Loss of energy or low energy levels is often what happens after accomplishing a high intensity workout that benefits your health. Low energy can even prevent you from performing your fitness workout at all. In order to stay at the top of your game, you should do what is necessary to boost energy levels that will aid you in conquering the gym and life.

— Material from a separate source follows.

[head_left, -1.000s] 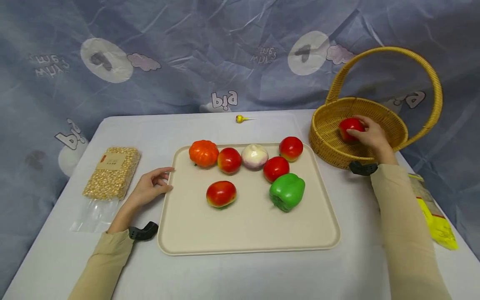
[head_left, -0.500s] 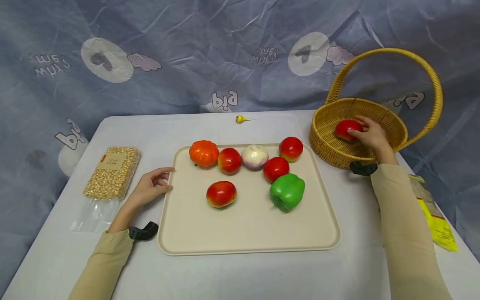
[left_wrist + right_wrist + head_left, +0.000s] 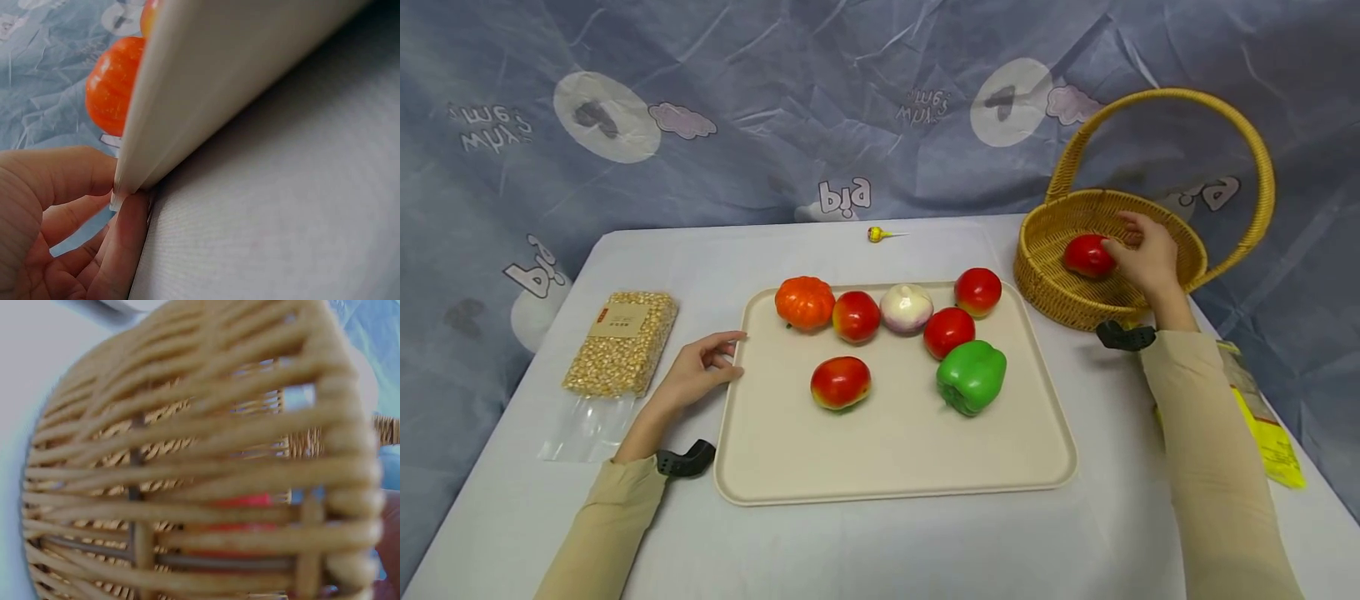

Following are seven ways that you can boost energy so you can hit strength training hard and avoid quitting early.
Eating a well-balanced diet is essential to a healthy life…period. It is particularly important when involved in exercise programs. A large part of being drained of energy can be traced to a poor diet. By eating nutritious foods, you give your body the fuel it needs to operate efficiently, especially during times of exertion. During the days you plan on working out, load up on foods that provide extra energy and help with muscle growth and repair such as fresh fruits and vegetables, eggs, seeds, and nuts.
If you are participating in high intensity workout programs like circuit training, or endurance workouts like long distance running, then you should load up on foods that provide carbohydrates. Many people have been led to believe that carbs should be avoided at all costs. However, carbohydrates are what your body uses for fuel. Just make sure your healthy diet consists of more complex carbs that provide long lasting energy and which are found in such foods as whole grain products and beans. Avoid consuming too many simple carbs contained in sugary, processed foods as they burn off quickly and leave you feeling depleted of energy.
The body uses iron to assist with transporting oxygen through the bloodstream into the muscle fibers. As you probably know, oxygen is vital to strong workouts and a depletion of iron can severely dampen your energy levels. Iron deficiency occurs more often in women due to their losing iron through menstruation. If you feel tired consistently, visit your doctor and receive a simple blood test to determine if you are iron deficient. To boost iron levels, include foods such as lean red meats, liver, and shellfish in your nutritious diet.
A very common factor in those with low energy reserves is simply dehydration. Again, this is particularly true with those who participate in regular, vigorous exercise. The body excretes water through sweat in order to keep the body cool. Therefore, you lose a lot of water during workouts, especially high intensity exercise and aerobic workouts. You should hydrate by drinking water well in advance of your workout, sip on water throughout your workout, and replenish your fluids after workout.
Your body provides the thirst mechanism to warn you of when it is lacking water. However, by the time you become “thirsty”, you are already dehydrated. If you practice the habit of continually drinking water throughout the day, you will not only stay hydrated, but you will also eliminate becoming thirsty.
Get Plenty of Rest
Fatigue can also be a result of not getting enough sleep. The body rejuvenates and reenergizes during periods of sleep so if you aren’t getting enough rest you will feel less than 100%. The average person requires between 7 and 8 hours of sleep each night. Therefore, plan your day so that you get an adequate amount of sleep. Of course, life doesn’t always run on a schedule so, if you don’t happen to get your full night’s sleep due to some event, simply catch up on sleep by grabbing a nap the next day.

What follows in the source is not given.